Logue believes every senior can support their well-being and save on health care costs by being physically active.
She recommends the following tips to keep in mind when starting an exercise routine:
Talk with your doctor: Before you try a new fitness routine or take a class, speak with your doctor to make sure it’s a good fit for your health needs. You can typically reach out through your clinic’s nurse triage line or through a telehealth appointment so you can get insight without an in-person visit to the doctor’s office.
Listen to your body: Whatever activity you decide to do to stay physically active, start slow and increase length or intensity as you build endurance. Any movement is better than no movement, so be proud of your efforts. Listen to your body and when you need to rest or take a break, do what feels right.
Research senior programs: Fitness programs focused on the needs of older adults help position you for success while also connecting you in community or virtually with likeminded people. SilverSneakers is a national fitness membership program that offers fitness classes designed for seniors at over 15,000 locations nationwide including a FLEX network outside of a traditional fitness center such as parks, medical centers and community centers.
Check virtual options: Not everyone is comfortable with indoor fitness, so consider online alternatives. Members have access to more than 13,000 instructor-led live classes each month as well as over 200 classes in our On-Demand library.

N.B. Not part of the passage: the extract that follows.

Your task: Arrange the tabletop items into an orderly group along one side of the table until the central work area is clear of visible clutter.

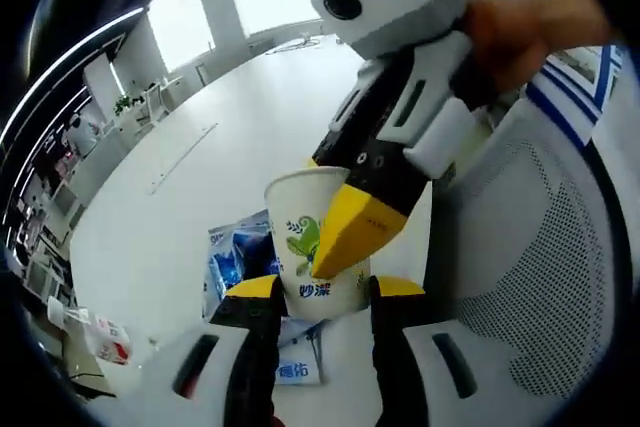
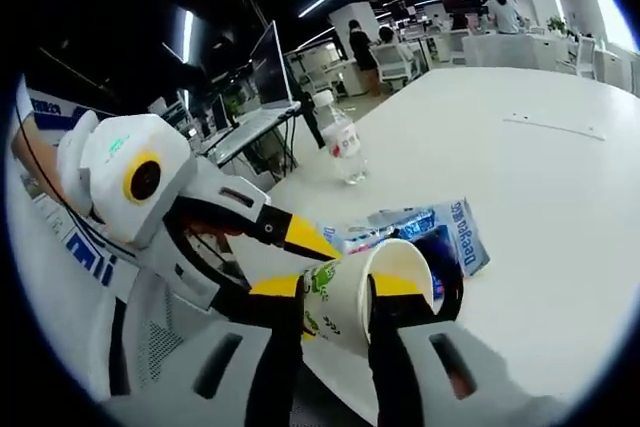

Check eligibility: Some health plans offer options for low-cost or no-cost fitness programs. For example, SilverSneakers is available at no cost for adults 65 and older through select Medicare plans. Visit silversneakers.com to verify eligibility.
“Improving health and combating social isolation and loneliness are significant benefits of senior fitness, the measurable reduction in health care costs can’t be ignored,” said Logue. “There are a variety of programs to suit all interests, abilities and lifestyles to help seniors find safe, enjoyable and convenient ways to get moving today.”